The Rodong-1 is a single-stage medium-range ballistic missile developed by North Korea. It was first deployed around 1997.
The missile is capable of reaching Japan within 10 minutes of takeoff, and some experts say it is difficult to ascertain the locations of the North’s missiles before launch because they are moved around on mobile launcher.
Abductee talks in limbo
The government’s bid to settle the North Korea abduction issue has suffered a further setback now that Pyongyang’s latest nuclear provocation has made a resumption of bilateral talks in the near future unlikely.
Experts predict a bumpier, longer road in resolving the long-running dispute over the abduction of Japanese nationals in the 1970s and ’80s, with more U.N. Security Council sanctions expected against North Korea following its detonation last Tuesday of an atomic device.

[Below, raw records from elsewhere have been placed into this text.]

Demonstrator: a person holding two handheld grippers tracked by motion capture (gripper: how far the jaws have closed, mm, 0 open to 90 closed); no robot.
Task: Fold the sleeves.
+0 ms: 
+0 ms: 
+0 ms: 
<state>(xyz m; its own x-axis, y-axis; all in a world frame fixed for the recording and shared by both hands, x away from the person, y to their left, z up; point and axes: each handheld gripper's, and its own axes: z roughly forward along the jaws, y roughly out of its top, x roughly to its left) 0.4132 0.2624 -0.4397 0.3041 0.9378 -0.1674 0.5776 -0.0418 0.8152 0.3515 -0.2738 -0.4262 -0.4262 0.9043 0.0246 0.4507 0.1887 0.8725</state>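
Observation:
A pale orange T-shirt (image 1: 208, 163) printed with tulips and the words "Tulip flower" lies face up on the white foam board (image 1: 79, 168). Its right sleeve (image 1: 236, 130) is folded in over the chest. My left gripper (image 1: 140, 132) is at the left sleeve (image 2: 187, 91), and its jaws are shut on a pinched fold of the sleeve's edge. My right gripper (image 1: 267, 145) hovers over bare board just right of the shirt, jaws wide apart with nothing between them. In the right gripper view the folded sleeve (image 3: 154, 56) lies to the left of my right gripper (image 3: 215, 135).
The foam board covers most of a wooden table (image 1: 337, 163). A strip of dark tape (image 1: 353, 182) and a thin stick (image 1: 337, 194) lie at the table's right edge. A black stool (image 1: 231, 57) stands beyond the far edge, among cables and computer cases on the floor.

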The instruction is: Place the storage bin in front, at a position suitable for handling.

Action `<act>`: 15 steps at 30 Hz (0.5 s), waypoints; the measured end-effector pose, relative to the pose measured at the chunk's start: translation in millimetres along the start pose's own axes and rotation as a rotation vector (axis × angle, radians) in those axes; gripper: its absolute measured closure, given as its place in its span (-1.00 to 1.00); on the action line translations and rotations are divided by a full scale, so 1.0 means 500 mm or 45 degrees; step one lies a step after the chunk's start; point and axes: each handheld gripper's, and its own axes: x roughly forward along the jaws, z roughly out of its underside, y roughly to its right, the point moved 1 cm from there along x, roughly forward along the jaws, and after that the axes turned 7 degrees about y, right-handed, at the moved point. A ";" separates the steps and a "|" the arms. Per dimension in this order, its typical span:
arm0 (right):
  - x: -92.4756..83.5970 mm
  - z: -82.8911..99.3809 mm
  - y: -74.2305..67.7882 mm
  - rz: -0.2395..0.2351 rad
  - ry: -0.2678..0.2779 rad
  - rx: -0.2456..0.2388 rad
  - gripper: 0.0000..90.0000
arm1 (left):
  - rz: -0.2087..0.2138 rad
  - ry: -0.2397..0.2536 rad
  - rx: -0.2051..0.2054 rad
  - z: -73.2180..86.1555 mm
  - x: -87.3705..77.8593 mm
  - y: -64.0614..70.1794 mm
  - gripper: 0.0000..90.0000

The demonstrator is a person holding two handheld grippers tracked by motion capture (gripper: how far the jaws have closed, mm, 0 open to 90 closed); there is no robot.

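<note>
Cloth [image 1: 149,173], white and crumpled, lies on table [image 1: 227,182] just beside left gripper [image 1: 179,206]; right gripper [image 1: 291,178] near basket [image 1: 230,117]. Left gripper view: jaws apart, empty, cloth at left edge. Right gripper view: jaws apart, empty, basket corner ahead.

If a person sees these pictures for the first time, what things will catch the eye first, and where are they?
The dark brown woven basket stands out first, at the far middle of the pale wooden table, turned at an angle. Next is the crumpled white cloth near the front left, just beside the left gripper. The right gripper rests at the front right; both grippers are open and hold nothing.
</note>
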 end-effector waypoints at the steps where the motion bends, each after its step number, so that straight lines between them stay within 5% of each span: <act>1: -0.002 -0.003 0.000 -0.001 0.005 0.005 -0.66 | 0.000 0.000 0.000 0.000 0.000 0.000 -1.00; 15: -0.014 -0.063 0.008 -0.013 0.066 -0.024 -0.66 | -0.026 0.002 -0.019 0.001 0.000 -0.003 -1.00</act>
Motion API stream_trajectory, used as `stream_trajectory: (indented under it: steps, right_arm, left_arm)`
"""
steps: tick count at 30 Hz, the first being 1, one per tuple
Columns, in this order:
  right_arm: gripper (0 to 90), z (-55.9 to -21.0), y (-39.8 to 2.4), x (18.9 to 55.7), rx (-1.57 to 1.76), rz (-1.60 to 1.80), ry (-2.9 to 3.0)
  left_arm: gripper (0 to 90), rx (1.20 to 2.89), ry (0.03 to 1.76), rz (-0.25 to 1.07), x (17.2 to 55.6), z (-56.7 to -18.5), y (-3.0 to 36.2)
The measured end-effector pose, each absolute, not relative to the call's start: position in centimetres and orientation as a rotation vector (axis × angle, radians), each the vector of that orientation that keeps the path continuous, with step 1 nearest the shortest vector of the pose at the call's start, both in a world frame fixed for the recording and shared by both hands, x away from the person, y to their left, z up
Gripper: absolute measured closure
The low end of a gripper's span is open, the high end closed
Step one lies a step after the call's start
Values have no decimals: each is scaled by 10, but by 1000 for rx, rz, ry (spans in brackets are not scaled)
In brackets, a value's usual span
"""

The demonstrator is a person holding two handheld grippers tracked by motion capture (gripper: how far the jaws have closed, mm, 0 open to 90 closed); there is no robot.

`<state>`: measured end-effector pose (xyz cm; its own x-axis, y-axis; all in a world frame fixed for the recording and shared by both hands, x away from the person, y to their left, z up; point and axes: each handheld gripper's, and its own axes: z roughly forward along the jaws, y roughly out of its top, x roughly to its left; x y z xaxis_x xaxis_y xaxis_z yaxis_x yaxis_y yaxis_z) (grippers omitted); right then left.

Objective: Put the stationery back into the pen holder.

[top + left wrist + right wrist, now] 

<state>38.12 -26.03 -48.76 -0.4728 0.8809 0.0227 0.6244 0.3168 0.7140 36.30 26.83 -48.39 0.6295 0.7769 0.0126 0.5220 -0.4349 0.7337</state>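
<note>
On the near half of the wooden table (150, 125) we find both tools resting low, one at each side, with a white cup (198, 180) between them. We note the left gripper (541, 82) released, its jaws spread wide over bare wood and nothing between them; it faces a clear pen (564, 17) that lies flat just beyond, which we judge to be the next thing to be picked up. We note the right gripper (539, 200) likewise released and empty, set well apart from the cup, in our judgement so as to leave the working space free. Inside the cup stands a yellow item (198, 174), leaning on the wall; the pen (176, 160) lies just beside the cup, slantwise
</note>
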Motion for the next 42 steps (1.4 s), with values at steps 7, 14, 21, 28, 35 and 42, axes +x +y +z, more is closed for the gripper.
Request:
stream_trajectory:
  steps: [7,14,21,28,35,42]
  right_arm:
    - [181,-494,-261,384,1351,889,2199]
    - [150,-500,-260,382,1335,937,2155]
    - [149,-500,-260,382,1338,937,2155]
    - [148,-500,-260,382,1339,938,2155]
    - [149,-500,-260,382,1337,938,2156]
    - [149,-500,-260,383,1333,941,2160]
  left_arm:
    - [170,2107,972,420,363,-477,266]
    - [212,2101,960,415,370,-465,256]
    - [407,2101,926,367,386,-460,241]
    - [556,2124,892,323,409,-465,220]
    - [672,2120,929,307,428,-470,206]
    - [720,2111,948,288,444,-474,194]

“We should think about what to do about bilateral talks, which remain suspended, after thoroughly taking into account the circumstances, including the latest nuclear test,” Foreign Minister Fumio Kishida said Tuesday.
Prime Minister Shinzo Abe has instructed his administration to employ every effective means possible to resolve “outstanding issues” with Pyongyang toward normalizing bilateral ties, and the abduction matter tops the list. North Korea claims the issue has already been fully resolved.
Following Tuesday’s test, the government imposed additional unilateral sanctions against the North, tightening immigration controls for senior officials of the General Association of Korean Residents in Japan (Chongryon), which serves as Pyongyang’s de facto government mission in Japan.
Dialogue resumed last year after a four-year hiatus, with high-level Japanese and North Korean officials meeting in Mongolia in mid-November.
The government had hoped to use the renewed negotiations to make progress on the abduction issue, but it postponed the following round of talks scheduled for last December after Pyongyang announced it would launch a long-range rocket to put a satellite into space.
The North’s successful launch in mid-December, in violation of Security Council sanctions, was widely viewed as a covert ballistic missile test and led to a suspension of the bilateral talks.
Given the government’s need to take a tough stance on the North’s third nuclear test, the abductees issue is certain to remain stalled for the foreseeable future.